Aim of the task -> Below are entries; copy exactly the lines from the one with "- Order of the" through the one with "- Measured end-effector", both included, and leave out the rest.
───── Data for analysis
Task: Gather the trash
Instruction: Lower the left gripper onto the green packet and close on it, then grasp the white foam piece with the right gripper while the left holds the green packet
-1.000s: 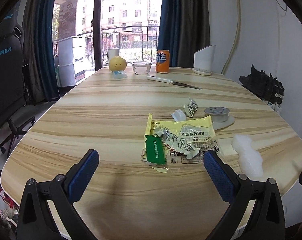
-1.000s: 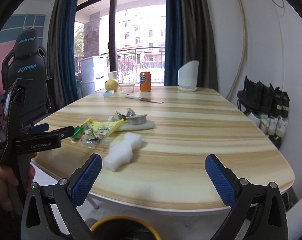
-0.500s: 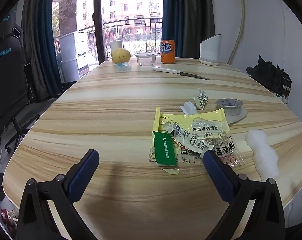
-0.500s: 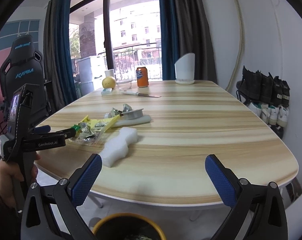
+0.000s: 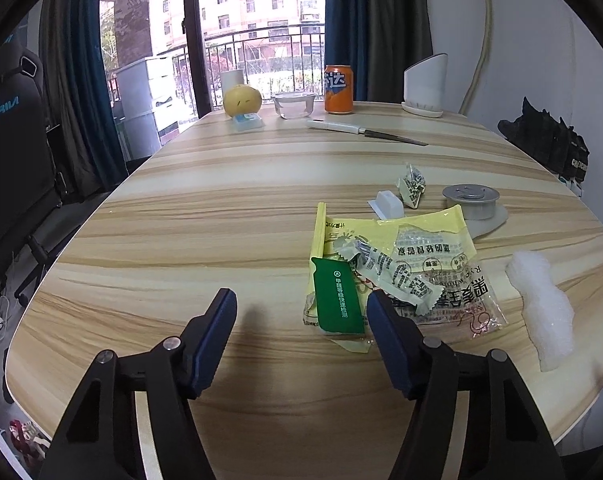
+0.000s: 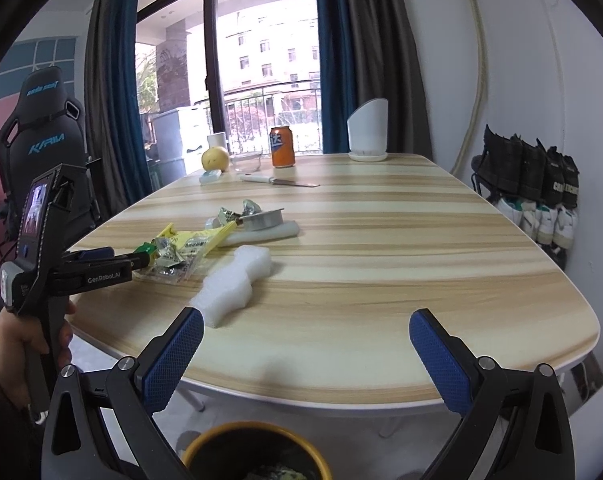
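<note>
A pile of trash lies on the wooden table (image 5: 221, 208): a yellow wrapper (image 5: 429, 232), a green card (image 5: 337, 300) and crumpled clear wrappers (image 5: 397, 276). My left gripper (image 5: 301, 312) hovers low at the pile's near edge. Its jaws are closing, with the green card's left part between them but no pad pressing on it. The right wrist view shows this left gripper (image 6: 139, 258) from the side, held by a hand. A white foam piece (image 6: 233, 280) lies to the right of the pile. My right gripper (image 6: 305, 344) stands open and empty over the table's near edge, above a yellow-rimmed bin (image 6: 205, 440).
A small crumpled wrapper (image 5: 411, 186), a white clip (image 5: 389, 204) and a metal tin (image 5: 471, 200) sit behind the pile. At the far end are a knife (image 5: 361, 131), an orange can (image 5: 338, 90), a glass bowl (image 5: 293, 105) and a yellow fruit (image 5: 241, 100). Shoes (image 6: 541, 184) stand right, a chair (image 6: 41, 128) left.
The left gripper's jaws have narrowed from wide apart to about the green card's width, and it has drawn closer to the wrapper pile. The right gripper has kept still.
</note>
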Demonstrator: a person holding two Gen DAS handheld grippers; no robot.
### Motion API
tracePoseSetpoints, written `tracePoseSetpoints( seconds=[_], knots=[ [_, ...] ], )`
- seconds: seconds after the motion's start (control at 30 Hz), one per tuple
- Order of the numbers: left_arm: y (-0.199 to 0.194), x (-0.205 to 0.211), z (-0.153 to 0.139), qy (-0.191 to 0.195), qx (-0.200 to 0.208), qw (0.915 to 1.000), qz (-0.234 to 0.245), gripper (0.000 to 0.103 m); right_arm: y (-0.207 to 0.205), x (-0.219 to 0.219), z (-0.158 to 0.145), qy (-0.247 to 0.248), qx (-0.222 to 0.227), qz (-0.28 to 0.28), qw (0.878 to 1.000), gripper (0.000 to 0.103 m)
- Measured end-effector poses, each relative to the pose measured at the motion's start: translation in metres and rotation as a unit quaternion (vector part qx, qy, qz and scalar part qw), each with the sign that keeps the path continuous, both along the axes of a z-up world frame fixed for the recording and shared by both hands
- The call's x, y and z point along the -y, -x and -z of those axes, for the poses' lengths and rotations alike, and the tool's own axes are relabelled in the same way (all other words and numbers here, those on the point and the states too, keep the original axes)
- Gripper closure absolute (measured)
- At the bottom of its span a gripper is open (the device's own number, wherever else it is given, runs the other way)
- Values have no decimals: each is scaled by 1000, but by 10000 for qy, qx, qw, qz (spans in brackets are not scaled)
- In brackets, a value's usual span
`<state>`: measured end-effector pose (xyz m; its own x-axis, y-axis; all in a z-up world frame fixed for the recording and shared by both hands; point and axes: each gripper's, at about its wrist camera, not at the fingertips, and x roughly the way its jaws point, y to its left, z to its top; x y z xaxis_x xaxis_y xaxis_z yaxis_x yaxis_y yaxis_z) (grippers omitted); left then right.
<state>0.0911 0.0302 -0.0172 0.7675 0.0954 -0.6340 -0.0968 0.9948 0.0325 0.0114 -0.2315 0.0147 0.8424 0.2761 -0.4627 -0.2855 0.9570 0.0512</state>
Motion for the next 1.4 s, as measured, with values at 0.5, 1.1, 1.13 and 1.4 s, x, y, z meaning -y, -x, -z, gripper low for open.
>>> tracePoseSetpoints(
  seconds=[0.5, 1.1, 1.13, 1.4],
  knots=[
    [-4, 7, 4, -151, -125, 9997, 114, 76, -2, 4, 2, -41, -57, 49, 10000, 0],
    [17, 0, -20, 348, 349, 9985, 252, 84, -3, 3, 6, 21, -86, 132, 9999, 0],
    [18, 0, -21, 362, 374, 9983, 259, 84, -4, 2, 6, 26, -93, 130, 9999, 0],
    [37, 2, -31, 494, 675, 9959, 351, 84, -13, -8, -1, 28, -191, 135, 9997, 0]
  ],
)
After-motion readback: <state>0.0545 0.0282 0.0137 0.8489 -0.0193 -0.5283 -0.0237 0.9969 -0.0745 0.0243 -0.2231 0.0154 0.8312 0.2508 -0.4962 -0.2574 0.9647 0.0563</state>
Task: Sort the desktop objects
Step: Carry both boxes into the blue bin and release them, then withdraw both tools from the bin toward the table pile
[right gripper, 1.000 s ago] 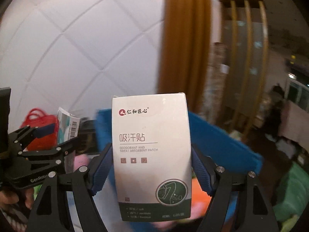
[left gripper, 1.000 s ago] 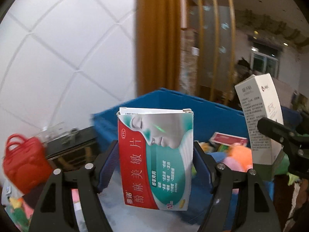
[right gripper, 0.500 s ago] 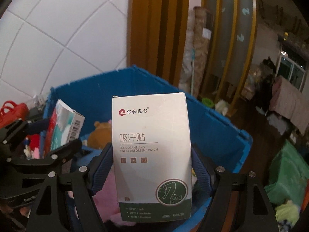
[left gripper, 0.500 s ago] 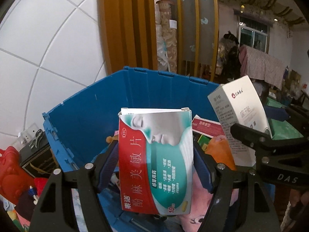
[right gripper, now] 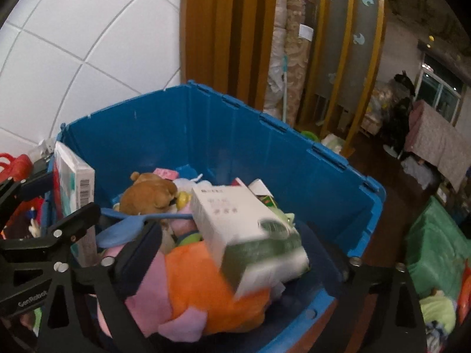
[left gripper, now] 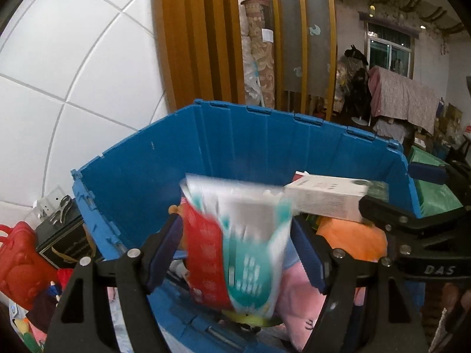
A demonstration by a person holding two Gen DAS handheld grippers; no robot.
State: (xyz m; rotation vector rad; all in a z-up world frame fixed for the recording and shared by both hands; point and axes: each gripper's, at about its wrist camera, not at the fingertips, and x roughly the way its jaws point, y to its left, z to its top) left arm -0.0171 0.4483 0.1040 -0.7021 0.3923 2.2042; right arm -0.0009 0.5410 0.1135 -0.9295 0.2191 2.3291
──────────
Written solution ->
- Order of the numbers: left_arm: y (-0.199 to 0.194), x (-0.205 to 0.211), z (-0.153 to 0.139), qy (-0.191 to 0.195), qx (-0.200 to 0.208), qw (0.915 to 1.000), qz (-0.234 to 0.245), gripper (0.000 to 0.103 m); right_arm: y (-0.207 to 0.205), x (-0.219 to 0.219), z (-0.158 to 0.145), qy (-0.247 to 0.248), qx (-0.222 to 0.227), qz (-0.28 to 0.28), qw (0.878 to 1.000), gripper (0.000 to 0.103 m)
- Measured end-effector poses, each relative to the pose measured at the motion's start: translation in metres and rotation as a unit quaternion (vector part qx, qy, qz and scalar part qw), each with the sign that keeps the path continuous, both along the axes of a z-up world frame fixed for the recording and shared by both hands

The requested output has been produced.